Créé fin 2018 par l’ANSM et la Cnam, EPI-PHARE réalise, pilote et coordonne des études de pharmaco-épidémiologie à partir des données complexes et massives du Système National des Données de Santé (SNDS), pour éclairer les pouvoirs publics dans leur prise de décision.
Vous trouverez ci dessous une étude de pharmaco-épidémiologie sur 28 millions de personnes avec un schéma vaccinal complet contre la Covid-19. Dans la continuité de ses études sur la surveillance épidémiologique des vaccins contre le Covid-19, qui ont notamment confirmé l’efficacité importante de la vaccination, le groupement d’intérêt scientifique EPI-PHARE (Cnam et ANSM), a analysé les caractéristiques associées aux risques résiduels d’hospitalisation et de décès hospitalier liés au Covid-19 dans la population française présentant un schéma vaccinal complet au 31 juillet 2021. Les résultats de cette étude mettent en évidence la très faible fréquence des cas d’hospitalisation et de décès pour COVID-19 chez les personnes vaccinées, et que ces risques résiduels sont fortement liés à un âge élevé, à la prise de traitements immunosuppresseurs ou corticoïdes oraux, et à la présence de plusieurs comorbidités.
Avant la disponibilité des vaccins, les principaux facteurs de risque d’hospitalisation et/ou de décès pour Covid-19 étaient de loin l’âge, ainsi que certaines comorbidités telles que l’obésité, le diabète, la trisomie 21, le retard mental, la transplantation rénale ou pulmonaire, l’insuffisance rénale chronique terminale en dialyse ou le cancer actif du poumon, comme cela a été montré précédemment par EPI-PHARE. Bien que les vaccins aient une efficacité majeure de l’ordre de 90% pour prévenir les formes sévères de Covid-19, un risque résiduel persiste. Dans cette nouvelle étude, EPI-PHARE s’est intéressé à décrire et comprendre les caractéristiques associées à ce risque résiduel.

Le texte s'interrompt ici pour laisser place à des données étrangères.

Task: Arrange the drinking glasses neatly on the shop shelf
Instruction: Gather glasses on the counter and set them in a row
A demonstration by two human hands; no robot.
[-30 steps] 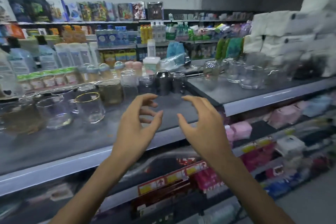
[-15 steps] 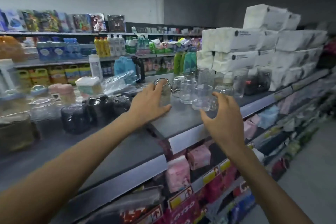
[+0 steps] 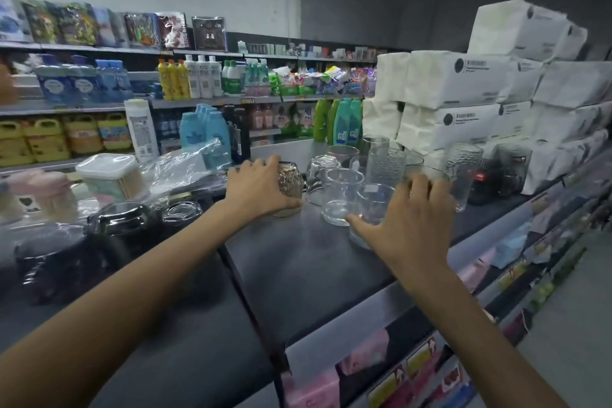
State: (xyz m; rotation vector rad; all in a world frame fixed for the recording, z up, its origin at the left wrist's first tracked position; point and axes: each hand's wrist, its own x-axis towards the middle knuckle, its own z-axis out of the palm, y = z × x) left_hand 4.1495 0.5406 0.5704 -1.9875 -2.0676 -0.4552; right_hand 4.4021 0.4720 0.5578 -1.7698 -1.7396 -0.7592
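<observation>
Dark shelf top point(image 3: 298, 272) sits nearest us. Our left hand point(image 3: 255, 190) wraps the patterned glass point(image 3: 292, 180), fingers over its top, thumb low. That glass stands on the shelf, left of the cluster. Our right hand point(image 3: 410, 223) lies spread against the short clear glass point(image 3: 372, 205) at the cluster's front; grip or mere touch, we cannot tell. Hands apart. Behind come a clear tumbler point(image 3: 341, 189), a tall ribbed glass point(image 3: 385, 166) and more glasses, bunched unevenly, then tissue packs point(image 3: 457, 83). We judge this as early sorting, pulling front glasses into line. The next move needs a firm hold and a slow slide, no knocking neighbours.
</observation>
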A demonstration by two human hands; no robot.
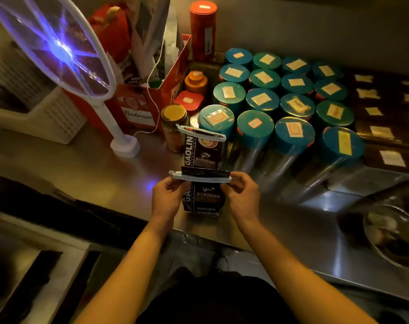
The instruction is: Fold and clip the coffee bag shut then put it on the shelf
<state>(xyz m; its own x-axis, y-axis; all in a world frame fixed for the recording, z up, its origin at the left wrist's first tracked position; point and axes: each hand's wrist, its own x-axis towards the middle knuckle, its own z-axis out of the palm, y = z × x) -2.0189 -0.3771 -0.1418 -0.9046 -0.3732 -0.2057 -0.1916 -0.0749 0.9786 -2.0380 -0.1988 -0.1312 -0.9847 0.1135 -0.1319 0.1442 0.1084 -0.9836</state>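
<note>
A dark coffee bag [204,199] stands on the steel counter near its front edge, its top folded over. A white sealing clip [200,177] lies across the fold. My left hand [167,198] pinches the clip's left end and my right hand [242,195] pinches its right end. Just behind stands a second dark coffee bag [202,152], upright, with its own white clip [200,133] across the top.
Several teal-lidded steel canisters [292,134] crowd the counter at the back right. A glass jar [174,127], small red and orange tins, a tall red tube [203,29] and a red carton [140,108] stand behind. An electric swatter [56,50] sits left; a metal bowl [393,235] right.
</note>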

Cette nouvelle étude couvre l’intégralité de la population française qui avait eu un schéma vaccinal complet (deux doses de vaccin ou une infection à Covid-19 avec une dose de vaccin) entre le 1er janvier et le 31 juillet 2021, soit 28 millions de personnes. Dans cette population, seuls 5 354 hospitalisations et 996 décès hospitaliers pour Covid-19 sont survenus jusqu’au 31 août 2021.
Ces résultats, qui témoignent une nouvelle fois du niveau élevé d’efficacité des vaccins pour prévenir les formes graves de la maladie, montrent que les risques d’hospitalisation et de décès pour Covid‑19 après un schéma vaccinal complet restent fortement associés à l’âge. En effet, les personnes vaccinées âgées de 85 à 89 ans ont par exemple un risque 4 fois plus élevé d’être hospitalisées pour Covid‑19 et 38 fois plus élevé de décéder par rapport aux personnes vaccinées de 45 à 54 ans.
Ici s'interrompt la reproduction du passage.